> What to do
Output the data word for word. Begin at its first line and end at the line with "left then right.".

BEGIN

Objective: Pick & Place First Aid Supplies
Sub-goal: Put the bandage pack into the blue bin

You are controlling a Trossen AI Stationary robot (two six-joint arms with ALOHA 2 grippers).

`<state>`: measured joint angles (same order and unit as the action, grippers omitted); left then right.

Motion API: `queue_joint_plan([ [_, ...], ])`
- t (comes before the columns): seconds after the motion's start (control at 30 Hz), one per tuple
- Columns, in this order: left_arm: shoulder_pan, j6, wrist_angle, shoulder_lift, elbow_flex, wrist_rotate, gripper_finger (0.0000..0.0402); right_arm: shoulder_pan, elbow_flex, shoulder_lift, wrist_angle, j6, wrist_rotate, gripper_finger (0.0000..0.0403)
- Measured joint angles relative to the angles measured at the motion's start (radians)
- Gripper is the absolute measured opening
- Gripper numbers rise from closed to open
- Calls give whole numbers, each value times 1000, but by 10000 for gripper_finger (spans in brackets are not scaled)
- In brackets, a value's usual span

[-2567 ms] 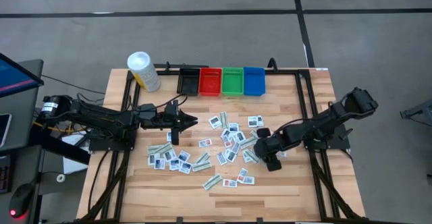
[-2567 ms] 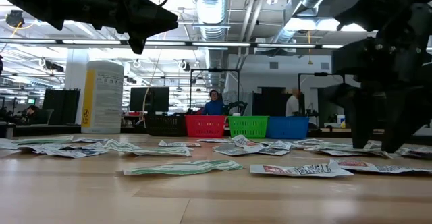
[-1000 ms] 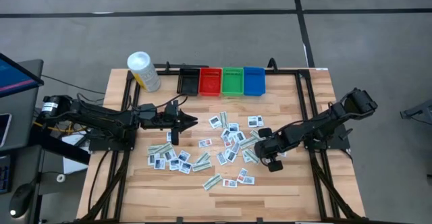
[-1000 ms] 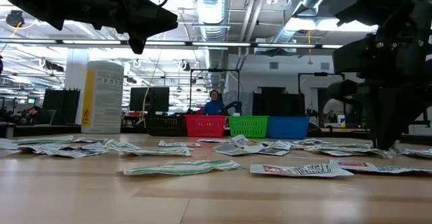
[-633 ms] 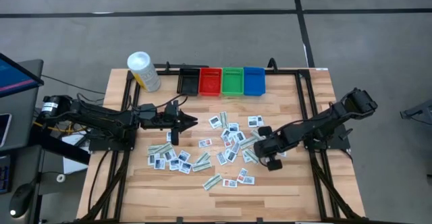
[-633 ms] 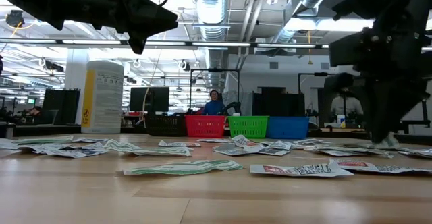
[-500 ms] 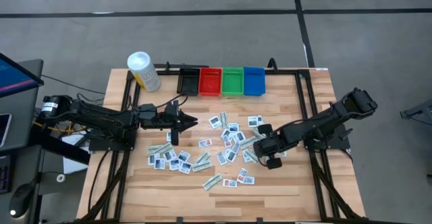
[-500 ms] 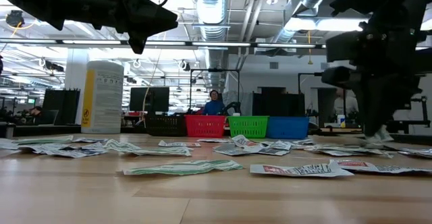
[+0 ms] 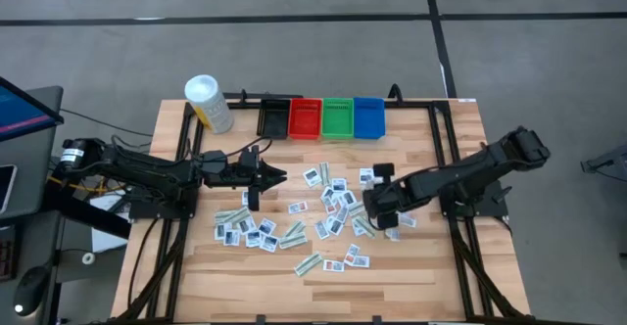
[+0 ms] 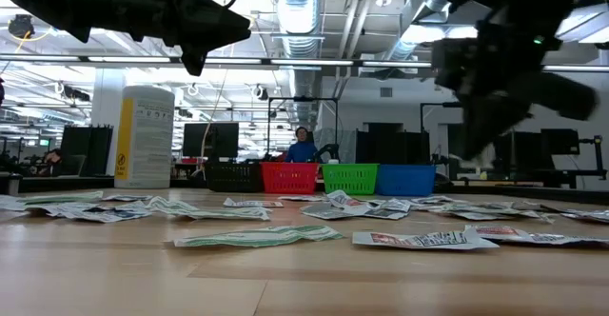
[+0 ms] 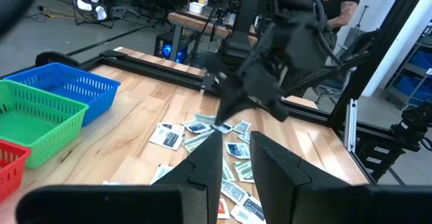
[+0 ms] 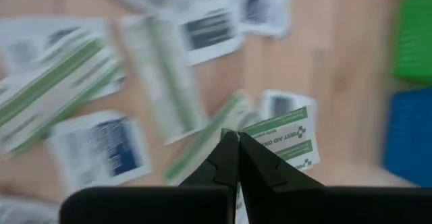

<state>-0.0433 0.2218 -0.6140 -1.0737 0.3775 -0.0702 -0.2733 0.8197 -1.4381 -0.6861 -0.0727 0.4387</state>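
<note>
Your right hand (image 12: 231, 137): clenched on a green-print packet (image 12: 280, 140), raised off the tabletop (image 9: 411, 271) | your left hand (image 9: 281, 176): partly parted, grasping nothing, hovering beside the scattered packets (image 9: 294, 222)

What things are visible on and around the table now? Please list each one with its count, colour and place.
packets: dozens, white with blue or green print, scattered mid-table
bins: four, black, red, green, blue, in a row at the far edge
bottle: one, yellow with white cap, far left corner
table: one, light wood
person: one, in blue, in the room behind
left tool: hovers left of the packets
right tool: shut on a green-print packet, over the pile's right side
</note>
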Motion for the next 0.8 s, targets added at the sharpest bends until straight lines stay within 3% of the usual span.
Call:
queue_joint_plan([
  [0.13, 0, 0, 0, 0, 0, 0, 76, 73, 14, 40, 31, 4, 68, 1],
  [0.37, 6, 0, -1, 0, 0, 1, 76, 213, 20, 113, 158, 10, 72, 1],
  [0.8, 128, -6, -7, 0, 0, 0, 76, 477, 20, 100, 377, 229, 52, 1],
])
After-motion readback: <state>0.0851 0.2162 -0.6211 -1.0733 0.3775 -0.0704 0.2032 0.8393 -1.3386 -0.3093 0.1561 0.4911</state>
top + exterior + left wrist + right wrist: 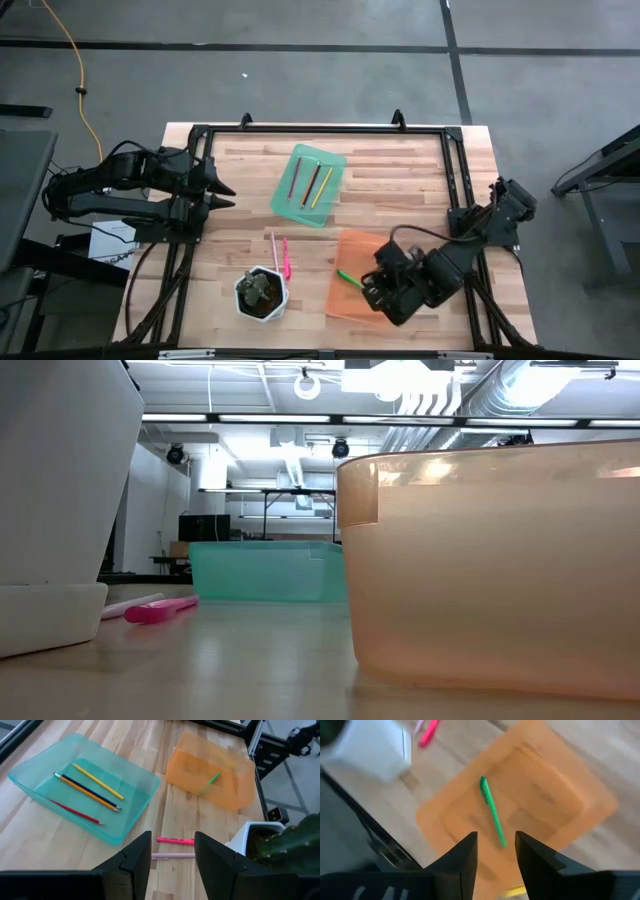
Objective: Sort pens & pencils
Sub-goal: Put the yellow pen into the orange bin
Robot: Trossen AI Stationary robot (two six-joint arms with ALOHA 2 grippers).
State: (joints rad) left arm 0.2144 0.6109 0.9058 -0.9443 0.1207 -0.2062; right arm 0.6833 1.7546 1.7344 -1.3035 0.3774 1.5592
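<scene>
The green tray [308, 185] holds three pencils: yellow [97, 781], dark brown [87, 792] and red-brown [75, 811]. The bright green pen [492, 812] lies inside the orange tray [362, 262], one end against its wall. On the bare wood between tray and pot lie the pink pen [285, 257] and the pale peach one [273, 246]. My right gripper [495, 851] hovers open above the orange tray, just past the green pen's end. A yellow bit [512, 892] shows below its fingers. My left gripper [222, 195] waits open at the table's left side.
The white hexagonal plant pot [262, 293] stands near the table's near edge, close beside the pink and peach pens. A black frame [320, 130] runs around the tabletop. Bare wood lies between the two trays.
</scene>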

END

> Exercise answer
Objective: Pick & Place First Aid Supplies
Sub-goal: Put the bandage pack into the blue bin

You are controlling a Trossen AI Stationary robot (two six-joint arms with ALOHA 2 grippers).

`<state>`: measured joint angles (same order and unit as the action, grippers omitted); left then right.

That wraps up the answer.